Once you are in the data directory you created earlier 
(either in the docker container or the local directory if you installed locally), 
you can start downloading data.

### Downloading Data

You can download data with:

```bash
uvotdownload --ra 133.457 --dec 25.119
```

or whatever the coordinates of your target are. 
uvotredux will check the Swift archive, and download images.
By default, it will not overwrite existing files, 
but you can change that with `--overwrite`.

In your directory, you should see a subdirectory for each visit.

## Reducing Data

You can then actually reduce the data. In the same directory, you can just run the reduction:

```bash
uvotredux
```
This will iteratively reduce each image in the subfolders, 
and that is where you can find reduced images and source tables.

The code will scrape the output files of each individual image, 
and produce a combined csv file with all the available info (`uvot_results.csv`).
Beware: this file conrtains over a hundred columns per image.

There is also a smaller file (`uvot_summary.csv`) that contains only the most important columns.

**Make sure you have a fast internet connection, 
because the uvot pipeline can attempt to download fits files >150Mb 
and downloads will time out eventually!**

You can see additional options with:

```bash
uvotredux -h
```


## Getting Data Manually

## Getting Swift Data

First check if your target has been observed: 
https://www.swift.psu.edu/operations/obsSchedule.php
You should see each visit listed.

You might also see “SSA observations”, but no data is actually taken for those. 
You should just ignore them.

### Downloading Recent Data
For very recent data (from ~2 hours to ~1 month), 
you can download from the quicklook archive: https://swift.gsfc.nasa.gov/sdc/ql/

You can search for your target, and then download the data.
Make sure you tick the box to include UVOT data!

You will get a tar file for each visit, which you can decompress.
Place each decompressed directory in a parent directory. 
Give the parent directory a name that is informative, e.g `swift_data_sn2023uqf`.


### Downloading Old Data
For old data, check the archive: https://www.swift.ac.uk/swift_portal/
(After you found the archive data, download it as a tar/zip and make sure you tick the box to include UVOT data!)

You will see a file named `download.tar` or `download.zip`. 
I suggest renaming this to something more informative e.g `swift_data_sn2023uqf.zip` 
or `swift_data_sn2023uqf.tar`.

Finally, you should decompress your files. On mac/linux this is easy. 
You will get a directory with the same name as the tar/zip file.
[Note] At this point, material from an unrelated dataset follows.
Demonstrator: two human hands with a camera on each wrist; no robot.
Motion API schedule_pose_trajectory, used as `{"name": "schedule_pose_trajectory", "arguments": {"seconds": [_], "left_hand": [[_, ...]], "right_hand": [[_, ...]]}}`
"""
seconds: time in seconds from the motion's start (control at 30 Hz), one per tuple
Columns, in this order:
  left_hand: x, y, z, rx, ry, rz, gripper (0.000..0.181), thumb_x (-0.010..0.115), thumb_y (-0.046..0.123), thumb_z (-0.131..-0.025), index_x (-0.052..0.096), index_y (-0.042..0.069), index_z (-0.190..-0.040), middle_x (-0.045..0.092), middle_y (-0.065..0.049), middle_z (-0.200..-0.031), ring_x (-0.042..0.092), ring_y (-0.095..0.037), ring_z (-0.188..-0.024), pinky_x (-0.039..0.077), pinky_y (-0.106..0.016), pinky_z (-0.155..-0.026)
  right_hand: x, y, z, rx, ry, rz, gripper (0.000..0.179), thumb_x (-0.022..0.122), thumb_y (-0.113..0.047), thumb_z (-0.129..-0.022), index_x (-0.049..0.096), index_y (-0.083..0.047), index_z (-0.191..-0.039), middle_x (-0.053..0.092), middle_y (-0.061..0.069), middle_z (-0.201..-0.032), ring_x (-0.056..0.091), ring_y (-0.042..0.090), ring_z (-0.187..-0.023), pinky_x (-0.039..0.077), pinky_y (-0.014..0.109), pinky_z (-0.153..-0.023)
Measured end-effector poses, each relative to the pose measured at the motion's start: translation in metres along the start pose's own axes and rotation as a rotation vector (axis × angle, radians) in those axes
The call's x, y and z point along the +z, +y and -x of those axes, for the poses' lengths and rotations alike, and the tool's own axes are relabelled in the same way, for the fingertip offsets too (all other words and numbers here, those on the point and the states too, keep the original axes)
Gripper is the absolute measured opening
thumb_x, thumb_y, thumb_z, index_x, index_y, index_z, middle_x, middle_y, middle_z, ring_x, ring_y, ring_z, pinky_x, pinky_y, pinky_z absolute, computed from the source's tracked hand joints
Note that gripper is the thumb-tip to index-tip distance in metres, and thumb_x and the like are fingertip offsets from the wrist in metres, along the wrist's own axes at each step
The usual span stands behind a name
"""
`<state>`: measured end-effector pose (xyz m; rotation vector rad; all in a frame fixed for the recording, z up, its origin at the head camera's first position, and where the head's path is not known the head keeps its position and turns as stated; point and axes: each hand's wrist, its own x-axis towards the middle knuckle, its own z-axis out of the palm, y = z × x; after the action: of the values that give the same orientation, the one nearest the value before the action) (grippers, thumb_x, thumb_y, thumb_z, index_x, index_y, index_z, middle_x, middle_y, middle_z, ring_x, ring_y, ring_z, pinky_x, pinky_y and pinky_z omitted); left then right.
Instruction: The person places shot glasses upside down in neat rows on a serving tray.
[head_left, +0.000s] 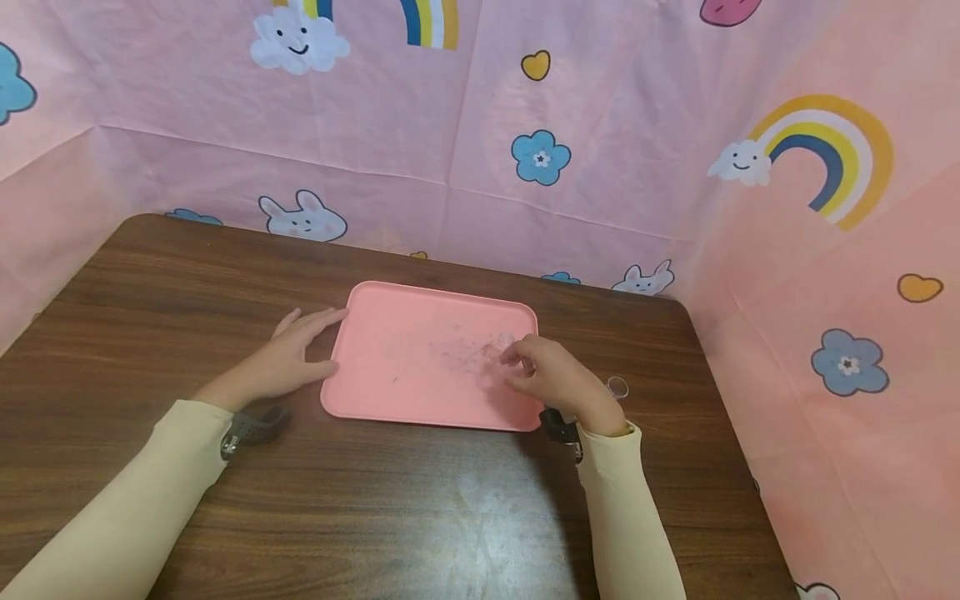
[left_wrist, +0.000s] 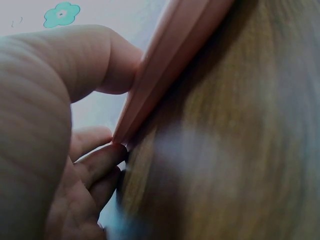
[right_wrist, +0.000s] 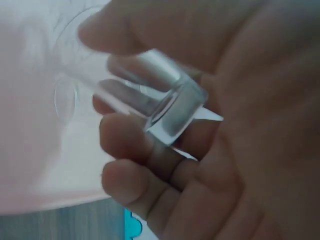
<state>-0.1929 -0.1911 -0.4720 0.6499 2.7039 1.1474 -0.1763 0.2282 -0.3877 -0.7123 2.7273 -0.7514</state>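
A pink tray (head_left: 375, 367) lies on the brown table, with small grey specks (head_left: 461, 350) scattered across it. My left hand (head_left: 288, 354) is at the tray's left edge with fingers spread. In the left wrist view its thumb (left_wrist: 117, 67) and fingertips touch the tray's rim (left_wrist: 155, 75). Above the tray's right side, my right hand (head_left: 551, 371) curls its fingers around a clear thick-ended piece (right_wrist: 177, 110), whose full shape is blurred and partly hidden. Another clear round thing (head_left: 506, 340) shows on the tray just beyond the fingertips.
A clear ring-shaped thing (head_left: 617, 387) sits on the table (head_left: 420, 517) right of my right wrist. Pink cloth (head_left: 420, 117) printed with rainbows, rabbits and flowers hangs behind the table and along its right side.
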Motion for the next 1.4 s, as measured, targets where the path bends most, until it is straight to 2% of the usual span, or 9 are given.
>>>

## Setting up Extraction Regions
Whether you downloaded recent or old data, the parent data directory is 
where you can run the iterative data reduction. 
It’ll look like:

`swift_data_sn2023uqf/`
- 00016282001
- 00016282002
- 00016282003
- …

And so on, with one subdirectory for each Swift visit of your target. 
There are compressed images in these subdirectories, 
but uvotredux will be able to unpack them for you automatically later on.
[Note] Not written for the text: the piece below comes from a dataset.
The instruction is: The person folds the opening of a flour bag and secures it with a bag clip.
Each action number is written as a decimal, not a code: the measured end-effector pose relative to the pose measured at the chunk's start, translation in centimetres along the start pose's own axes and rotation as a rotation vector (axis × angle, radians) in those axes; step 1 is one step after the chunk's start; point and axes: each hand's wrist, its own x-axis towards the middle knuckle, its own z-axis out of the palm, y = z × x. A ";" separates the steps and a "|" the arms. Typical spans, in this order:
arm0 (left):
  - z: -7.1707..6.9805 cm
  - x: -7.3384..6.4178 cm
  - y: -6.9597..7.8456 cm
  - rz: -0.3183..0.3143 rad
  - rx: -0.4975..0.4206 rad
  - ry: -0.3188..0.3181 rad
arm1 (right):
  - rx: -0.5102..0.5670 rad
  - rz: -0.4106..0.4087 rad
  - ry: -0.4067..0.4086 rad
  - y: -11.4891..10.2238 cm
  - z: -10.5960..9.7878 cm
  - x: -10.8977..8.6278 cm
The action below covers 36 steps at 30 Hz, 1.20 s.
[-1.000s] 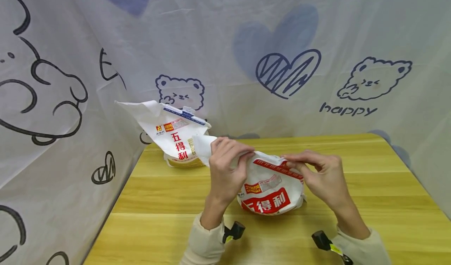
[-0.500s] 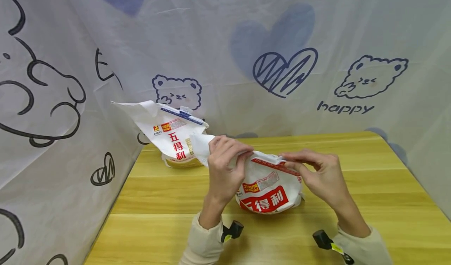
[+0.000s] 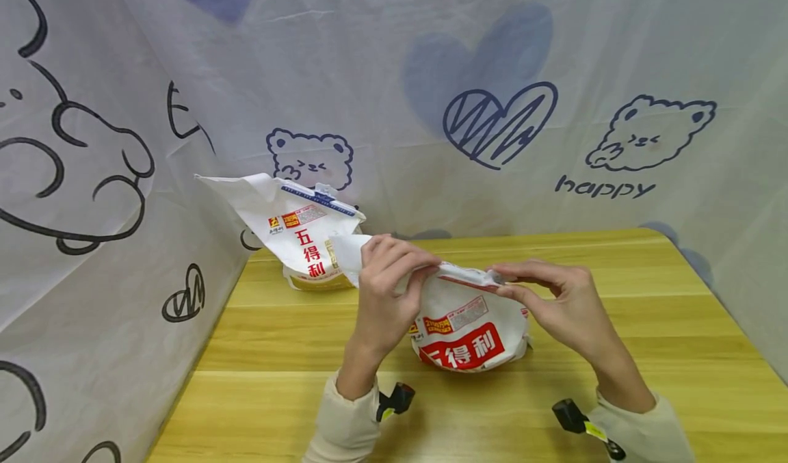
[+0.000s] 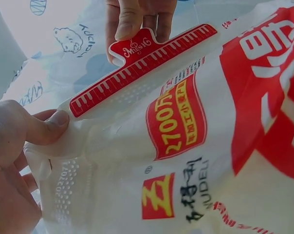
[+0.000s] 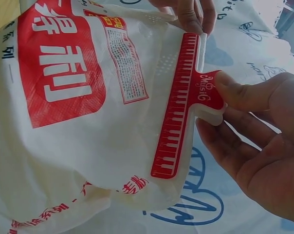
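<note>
A white bag [image 3: 458, 312] with red printing and Chinese characters stands on the table, its top edge raised between my hands. A red clip [image 4: 142, 70] patterned with piano keys and marked "Music" sits along that edge. My left hand [image 3: 390, 295] pinches the bag's top beside the left end of the clip, thumb on the near side in the left wrist view. With thumb and fingers, my right hand [image 3: 563, 306] grips the clip's tab [image 5: 209, 90]. In the head view, little of the clip's red face shows.
Behind and to the left stands a similar white bag [image 3: 295, 237] with a blue clip [image 3: 317, 197] across its top. The wooden table [image 3: 277, 381] meets a printed cloth backdrop [image 3: 400, 107] at the back and on the left.
The clip has tilted: its red face has narrowed in the head view and its white edge shows more. Both hands keep their hold and have shifted only slightly.
</note>
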 end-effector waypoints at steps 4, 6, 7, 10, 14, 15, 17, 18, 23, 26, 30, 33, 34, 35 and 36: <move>-0.4 0.0 0.1 -0.003 -0.001 -0.025 | 0.024 -0.011 -0.010 0.2 0.0 0.0; -0.6 0.0 0.2 -0.002 0.002 -0.043 | 0.027 -0.016 -0.011 0.2 0.0 -0.1; -0.7 0.0 0.2 -0.001 0.005 -0.052 | 0.029 -0.016 -0.012 0.3 0.1 -0.1; -1.0 0.0 0.3 0.004 0.013 -0.079 | 0.026 -0.015 -0.016 0.2 0.1 -0.1; -1.5 0.1 0.3 0.014 0.009 -0.098 | 0.004 -0.021 -0.009 -0.1 0.1 -0.2; -1.6 0.1 0.4 0.018 0.005 -0.100 | -0.005 -0.029 -0.004 -0.2 0.0 -0.3; -1.9 0.1 0.4 0.030 -0.008 -0.100 | -0.023 -0.051 0.008 -0.4 -0.1 -0.4; -2.1 0.0 0.5 0.037 -0.015 -0.099 | -0.031 -0.063 0.016 -0.4 -0.2 -0.4; -2.8 -0.6 0.9 0.092 -0.033 -0.122 | -0.046 -0.156 0.058 -0.4 -0.6 -1.0; -3.0 -1.3 1.1 0.146 -0.021 -0.127 | -0.086 -0.192 0.068 -0.3 -0.8 -1.6; -3.2 -2.3 1.5 0.232 -0.007 -0.087 | -0.158 -0.201 0.080 -0.5 -0.8 -2.6; -3.2 -3.4 1.7 0.273 -0.014 -0.098 | -0.162 -0.213 0.099 -0.3 -0.7 -3.3; -3.2 -3.8 1.7 0.275 -0.017 -0.120 | -0.154 -0.220 0.100 -0.2 -0.7 -3.6; -3.1 -4.2 1.7 0.272 -0.019 -0.148 | -0.147 -0.226 0.094 0.0 -0.6 -3.8; -3.0 -4.7 1.6 0.266 -0.021 -0.181 | -0.137 -0.230 0.082 0.3 -0.5 -4.1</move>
In the directory `swift_data_sn2023uqf/`, 
you need to create two .reg files. One is your source, 
centered at the position with an appropriate radius. 
The other is a background region, and that should be free of other sources!
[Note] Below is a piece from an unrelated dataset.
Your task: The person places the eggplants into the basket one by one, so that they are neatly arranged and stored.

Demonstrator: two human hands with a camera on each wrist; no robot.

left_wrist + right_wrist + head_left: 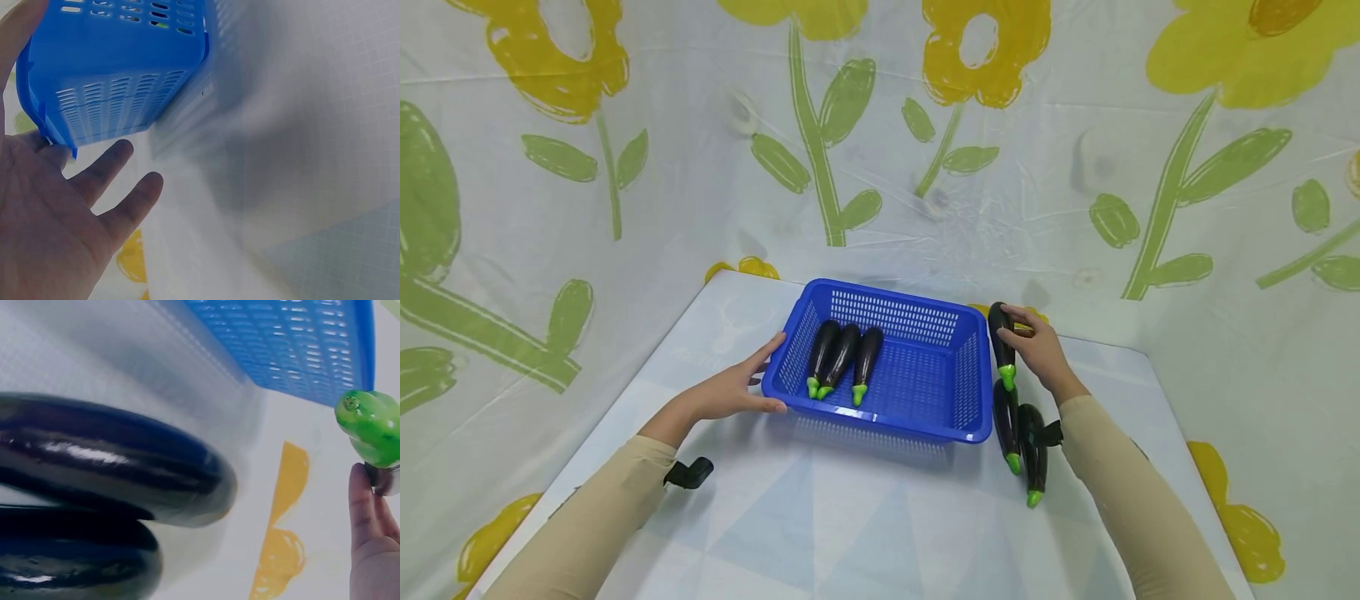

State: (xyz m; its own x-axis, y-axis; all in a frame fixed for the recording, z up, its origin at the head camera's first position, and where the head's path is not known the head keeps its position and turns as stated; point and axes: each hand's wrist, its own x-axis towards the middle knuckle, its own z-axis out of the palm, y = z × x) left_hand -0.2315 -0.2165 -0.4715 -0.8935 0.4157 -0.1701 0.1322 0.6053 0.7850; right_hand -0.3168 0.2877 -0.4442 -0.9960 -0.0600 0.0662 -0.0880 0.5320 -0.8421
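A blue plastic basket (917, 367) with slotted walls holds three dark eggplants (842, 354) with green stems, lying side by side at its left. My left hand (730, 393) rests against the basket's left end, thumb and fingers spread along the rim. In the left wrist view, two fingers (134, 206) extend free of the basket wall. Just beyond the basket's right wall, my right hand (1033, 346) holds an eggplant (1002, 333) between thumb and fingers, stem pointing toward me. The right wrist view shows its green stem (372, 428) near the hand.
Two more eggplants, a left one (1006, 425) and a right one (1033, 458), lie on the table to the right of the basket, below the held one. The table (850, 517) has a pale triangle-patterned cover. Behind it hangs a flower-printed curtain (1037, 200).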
These files are just plain text files containing a single line, of the form:
```txt
fk5;circle(09:33:49.15,+25:06:56.86,3")
```
and
```txt
fk5;circle(43.45786323544644,25.119753601756596,12")
```

To test the extraction region, I suggest taking the reddest image, 
uncompressing the _sk.img.gz file, and opening it in ds9. 
Then you can overlay the regions to see if they are centered correctly.

At this point, you are ready to reduce data!